„Lautlose Schreie“

copyright Bastei Lübbe

Rezension 045

zum Inhalt:

Mara Billinsky trifft am Tatort, zu dem sie gerufen wurde, neben  einer Jungen- und einer Mädchenleiche, auch zufällig auf fünf weitere tote Kinder im Alter zwischen 6 und 12 Jahren. Harter Tobak für die ansonsten toughe Kommisarin, so etwas lässt niemanden kalt! Wer sind diese Kinder? Warum wurden sie getötet? Und wie? Parallel zu diesem Fall, von dem Billinsky schließlich abgezogen wird, ist ein weiterer Mord an einem Hotelgast verübt worden, der nicht weniger mysteriös scheint.

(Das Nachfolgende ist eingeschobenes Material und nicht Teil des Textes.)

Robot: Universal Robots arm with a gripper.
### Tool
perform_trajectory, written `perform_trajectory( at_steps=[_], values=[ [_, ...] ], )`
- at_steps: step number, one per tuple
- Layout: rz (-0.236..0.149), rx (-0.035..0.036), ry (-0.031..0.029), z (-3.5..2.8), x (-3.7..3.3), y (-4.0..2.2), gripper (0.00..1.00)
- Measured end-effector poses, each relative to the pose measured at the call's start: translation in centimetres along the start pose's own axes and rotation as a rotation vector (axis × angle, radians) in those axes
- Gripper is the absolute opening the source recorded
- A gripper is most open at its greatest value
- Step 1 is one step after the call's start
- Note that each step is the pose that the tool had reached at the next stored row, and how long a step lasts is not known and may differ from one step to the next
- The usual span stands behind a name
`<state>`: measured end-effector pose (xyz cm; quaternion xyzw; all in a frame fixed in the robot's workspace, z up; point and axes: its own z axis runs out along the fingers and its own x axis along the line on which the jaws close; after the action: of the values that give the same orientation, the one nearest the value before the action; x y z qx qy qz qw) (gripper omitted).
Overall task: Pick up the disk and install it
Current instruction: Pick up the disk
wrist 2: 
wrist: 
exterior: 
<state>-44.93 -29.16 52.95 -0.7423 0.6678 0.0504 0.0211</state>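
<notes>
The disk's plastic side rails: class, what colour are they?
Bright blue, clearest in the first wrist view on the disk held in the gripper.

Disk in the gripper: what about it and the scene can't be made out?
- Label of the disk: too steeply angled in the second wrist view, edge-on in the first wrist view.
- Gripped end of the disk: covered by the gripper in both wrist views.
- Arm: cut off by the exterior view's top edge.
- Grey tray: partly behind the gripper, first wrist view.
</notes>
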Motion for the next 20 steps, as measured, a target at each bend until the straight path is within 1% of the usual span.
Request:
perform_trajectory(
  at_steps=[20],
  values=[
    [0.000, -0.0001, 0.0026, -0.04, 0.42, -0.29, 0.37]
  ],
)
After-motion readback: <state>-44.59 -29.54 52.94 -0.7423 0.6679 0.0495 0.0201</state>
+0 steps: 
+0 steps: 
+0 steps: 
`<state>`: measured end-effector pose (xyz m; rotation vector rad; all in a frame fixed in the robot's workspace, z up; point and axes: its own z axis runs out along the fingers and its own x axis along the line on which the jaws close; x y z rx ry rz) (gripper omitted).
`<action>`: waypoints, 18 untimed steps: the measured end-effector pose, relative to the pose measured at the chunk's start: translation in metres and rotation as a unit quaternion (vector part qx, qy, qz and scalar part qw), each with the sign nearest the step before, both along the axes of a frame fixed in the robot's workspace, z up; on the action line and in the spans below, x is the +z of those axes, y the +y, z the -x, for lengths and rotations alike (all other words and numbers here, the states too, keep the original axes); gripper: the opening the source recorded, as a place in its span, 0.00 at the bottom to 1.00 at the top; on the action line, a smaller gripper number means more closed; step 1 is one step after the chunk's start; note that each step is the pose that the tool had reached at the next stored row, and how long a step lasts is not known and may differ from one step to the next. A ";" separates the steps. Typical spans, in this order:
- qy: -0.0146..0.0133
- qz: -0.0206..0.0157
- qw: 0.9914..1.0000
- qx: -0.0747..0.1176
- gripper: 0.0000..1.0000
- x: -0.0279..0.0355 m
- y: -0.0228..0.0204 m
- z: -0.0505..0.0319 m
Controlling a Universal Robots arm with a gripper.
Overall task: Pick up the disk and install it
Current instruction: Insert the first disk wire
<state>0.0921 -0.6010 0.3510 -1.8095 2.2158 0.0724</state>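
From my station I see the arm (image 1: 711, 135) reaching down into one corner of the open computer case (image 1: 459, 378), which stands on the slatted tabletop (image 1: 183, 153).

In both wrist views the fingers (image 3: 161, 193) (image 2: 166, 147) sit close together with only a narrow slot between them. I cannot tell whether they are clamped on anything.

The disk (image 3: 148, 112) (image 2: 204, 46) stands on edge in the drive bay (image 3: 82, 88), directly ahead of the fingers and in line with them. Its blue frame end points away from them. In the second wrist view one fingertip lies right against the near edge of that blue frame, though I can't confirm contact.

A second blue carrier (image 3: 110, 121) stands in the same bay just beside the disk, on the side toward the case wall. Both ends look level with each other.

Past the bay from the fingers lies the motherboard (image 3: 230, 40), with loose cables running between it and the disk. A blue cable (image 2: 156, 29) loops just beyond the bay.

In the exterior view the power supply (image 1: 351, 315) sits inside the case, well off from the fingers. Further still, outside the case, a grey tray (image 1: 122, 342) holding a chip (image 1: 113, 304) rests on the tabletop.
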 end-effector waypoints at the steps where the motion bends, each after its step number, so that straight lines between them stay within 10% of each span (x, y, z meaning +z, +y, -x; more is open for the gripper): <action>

Doch je mehr sie und ihr Kollege Jan Rosen recherchieren, desto mehr wird deutlich, dass sich der eine Fall von dem anderen nicht trennen lässt. Auch Rafael, der Junge aus dem Wohnheim, trägt dazu bei, Licht ins Dunkel zu bringen!

Nur ihren Chef und den neuen Staatsanwalt kann sie zu Beginn nicht überzeugen!

Und je enger sich die Schlinge um die Täter zieht, desto gefährlicher wird das Ganze auch für Mara Billinsky. Überschätzt sie sich am Ende? Denn eines ist klar, die Krähe ist auch nur ein Mensch!!

Fazit:

Dieser zweite Band von Leo Born um die Frankfurter Kommissarin Mara Billinsky hat es wirklich in sich! Mir war vorher nicht klar, dass es sich bei „Lautlose Schreie“ um einen Thriller handelt, in den Kinder involviert sind! So etwas habe ich die letzten Jahre gemieden zu lesen, da ich als Mutter mit so etwas einfach nicht klar komme!

Allerdings hat es Leo Born geschafft, so zu schreiben und es so darzustellen, dass auch ich problemlos und angstfrei die Geschichte bis zum Schluss nicht aus der Hand legen konnte!!

Zu Beginn des Buches geht es auch schon direkt los, indem uns der Autor aus Sicht eines vorerst unbekannten Mannes Grauenvolles sehen lässt! Ein gelungener Start, danach kann man nicht mehr aufhören zu lesen! Ein weiteres Buch, welches von mir von A nach B geschleppt wurde und jetzt entsprechend aussieht!! 😉

Es wird hauptsächlich aus Maras Sicht erzählt, aber um die Geschichte im Vollen zu sehen und nachzuvollziehen, erlaubt uns Leo Born auch in die Köpfe einiger Nebendarsteller zu linsen!

Auch die Spannung zwischen Mara und ihrem Vater ist wieder Thema. Jedoch deutlicher als im ersten Band möchte Mara mehr zu den Hintergründen um den Tod ihrer Mutter von vor fast 20 Jahren wissen. Sie möchte endlich Antworten! Und genau dieser Konflikt wird sie – das kann ich verraten – auch in den Bänden 3 und 4 beschäftigen!

Die Thematik in diesem Buch ist mehr als realistisch! Man mag sich gar nicht vorstellen, dass es so etwas in Deutschland gibt! So etwas passiert doch nur woanders!! Aber selbst wenn es woanders passiert, so etwas darf es gar nicht erst geben!! Ein Szenario, bei welchem mit den Gefühlen von besorgten Eltern gespielt wird! Eine Tatsache, wo Kinder verstoßen werden, weil sie die Familienehre beschmutzen!! Man möchte einfach nur brechen!!

Leo Born hat das alles gekonnt in sein Buch hineinmanövriert. Und ich schätze es sehr, wenn der Leser zum Nachdenken angeregt wird und nicht nur unterhalten! Beides ist Leo Born gelungen!

„Lautlose Schreie“ verspricht Spannung von der ersten Seite an und ich wurde nicht enttäuscht! Ich freue mich jetzt schon sehr auf „Brennende Narben“ und vergebe nun die Anzahl an Kaffeetassen, die eigentlich auch schon „Blinde Rache“ verdient gehabt hätte:

5 !!!

über den Autor:

Leo Born ( *1969) ist deutscher Krimi- und Thrillerautor. Er hat unter seinem richtigen Namen schon einige Bücher veröffentlicht und er lebt mit seiner Familie in Frankfurt am Main.

„Lautlose Schreie“ von Leo Born

ein Thriller erschienen bei Bastei Lübbe

ISBN: 978-3-404178681

461 Seiten

Taschenbuch

auch erschienen als eBook und Hörbuch

www.luebbe.de

„Lautlose Schreie“ von Leo Born wurde mir als Rezensionsexemplar kostenlos vom Autor und dem Bastei Lübbe Verlag zur Verfügung gestellt! Dies hatte jedoch keinen Einfluss auf meine Meinung und Bewertung!